If full surgical removal isn’t achieved, a veterinary oncology specialist and radiation therapy can be used for further chances of a cure. Unfortunately, chemotherapy has been disappointing and malignant melanoma is felt to be resistant to the drugs available at the moment.
Squamous Cell Carcinoma
The squamous cell carcinoma is often one of the most heartbreaking tumours our pets can develop. Initially, the tumour is local and rapidly invasive and doesn’t spread to other parts of the body until late in its course. Potential surgical removal and cure is possible but only if the animal is presented for veterinary treatment early when the tumour is at a small size.

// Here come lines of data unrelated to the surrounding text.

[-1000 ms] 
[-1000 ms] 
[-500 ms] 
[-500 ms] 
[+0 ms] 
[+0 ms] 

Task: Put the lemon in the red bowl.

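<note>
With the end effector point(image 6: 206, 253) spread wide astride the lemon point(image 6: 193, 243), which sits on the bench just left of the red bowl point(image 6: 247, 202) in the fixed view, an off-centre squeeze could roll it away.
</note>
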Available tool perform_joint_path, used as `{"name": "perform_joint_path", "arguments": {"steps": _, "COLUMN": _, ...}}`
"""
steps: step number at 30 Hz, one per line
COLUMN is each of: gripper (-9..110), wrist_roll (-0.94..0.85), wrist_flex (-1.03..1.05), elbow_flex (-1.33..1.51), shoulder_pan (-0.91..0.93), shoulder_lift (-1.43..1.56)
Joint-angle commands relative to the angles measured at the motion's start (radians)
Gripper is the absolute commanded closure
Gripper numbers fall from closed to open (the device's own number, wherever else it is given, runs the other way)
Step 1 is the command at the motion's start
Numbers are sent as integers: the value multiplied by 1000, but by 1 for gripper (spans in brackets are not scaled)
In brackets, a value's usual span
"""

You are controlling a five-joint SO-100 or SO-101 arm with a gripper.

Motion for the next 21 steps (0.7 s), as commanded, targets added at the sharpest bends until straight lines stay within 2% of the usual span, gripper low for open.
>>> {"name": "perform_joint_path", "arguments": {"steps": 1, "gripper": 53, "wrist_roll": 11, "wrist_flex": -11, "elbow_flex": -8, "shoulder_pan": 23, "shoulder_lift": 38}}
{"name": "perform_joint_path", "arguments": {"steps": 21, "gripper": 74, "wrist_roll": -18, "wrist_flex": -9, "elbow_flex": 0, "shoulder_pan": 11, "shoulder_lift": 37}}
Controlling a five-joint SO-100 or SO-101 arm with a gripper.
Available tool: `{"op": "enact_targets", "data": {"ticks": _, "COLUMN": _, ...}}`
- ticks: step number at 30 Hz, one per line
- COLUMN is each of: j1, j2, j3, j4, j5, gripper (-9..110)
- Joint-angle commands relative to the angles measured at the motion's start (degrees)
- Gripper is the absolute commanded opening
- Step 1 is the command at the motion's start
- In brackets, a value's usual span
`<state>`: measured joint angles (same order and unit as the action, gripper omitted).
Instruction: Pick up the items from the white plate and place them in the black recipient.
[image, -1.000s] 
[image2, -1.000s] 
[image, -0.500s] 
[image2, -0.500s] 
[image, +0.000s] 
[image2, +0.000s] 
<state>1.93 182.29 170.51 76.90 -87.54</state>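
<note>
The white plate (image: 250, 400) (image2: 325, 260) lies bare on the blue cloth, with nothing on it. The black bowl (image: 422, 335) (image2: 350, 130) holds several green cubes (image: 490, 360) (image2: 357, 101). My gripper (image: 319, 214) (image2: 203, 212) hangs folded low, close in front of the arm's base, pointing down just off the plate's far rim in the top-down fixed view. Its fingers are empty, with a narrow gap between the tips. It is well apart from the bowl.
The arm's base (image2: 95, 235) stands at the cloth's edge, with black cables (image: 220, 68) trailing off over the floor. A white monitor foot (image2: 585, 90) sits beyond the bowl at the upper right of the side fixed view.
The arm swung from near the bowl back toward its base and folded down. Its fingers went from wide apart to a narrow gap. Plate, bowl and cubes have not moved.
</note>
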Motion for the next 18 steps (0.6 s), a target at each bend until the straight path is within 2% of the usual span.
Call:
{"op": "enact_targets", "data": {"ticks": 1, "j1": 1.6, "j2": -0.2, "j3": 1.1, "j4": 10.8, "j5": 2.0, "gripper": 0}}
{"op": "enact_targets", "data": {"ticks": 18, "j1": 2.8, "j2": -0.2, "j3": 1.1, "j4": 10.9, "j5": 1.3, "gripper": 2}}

Sadly, these tumours tend to arise in locations where surgery is challenging, for example, the nose, or where the tumour isn’t detectable until surgery is no longer possible.
Initially, these cancers present as a red ulceration or erosion of the skin surface, often not raised, usually sensitive, and prone to repeated episodes of bleeding or crusting. They can begin as tiny red patches, a few millimetres across, most commonly on the bridge of the nose or margins of the ears. Later they can become larger, swollen distortions of the surrounding tissue, in some cases eating away large sections of raw, inflamed tissue.
If you notice any new, small red erosions or scabs, especially on a white or unpigmented area of skin, get them checked. Because of their very slow internal spread via blood and lymphatics, these tumours offer a fantastic chance of complete surgical cure, but only if they are treated early enough.
Be very suspicious of any wounds or scratch-type lesions on your pet that don’t heal within a couple of weeks. A simple skin scraping can be done on any small suspect area to gather cells for microscopic examination, to accurately confirm or deny the presence of cancer or pre-cancerous cells.
Keep your pets out of the sun, especially in the middle of the day, and apply safe sunscreen daily during the summer. Check them over regularly and thoroughly for any skin lesions, and get veterinary help and advice if something pops up. As it is impossible for any vet to know what skin lesions may be by simply looking at them, request to have samples collected. These can be done painlessly, safely and simply – and can help you and your vet choose the right path for your pet’s future.
Hope for the future
An amazing vaccine has recently been developed in the United States for melanomas. An enzyme called tyrosinase has been found to be crucial to the melanocyte’s ability to produce pigment. By using human tyrosinase as a stimulator, the patient’s immune system can be tricked into attacking the melanoma cells. It is given in four doses at two-week intervals, with booster shots given every six months, doubling the life expectancy in some patients. However, the vaccine is exceptionally expensive and at present is only available in New Zealand through a single veterinary oncology specialist.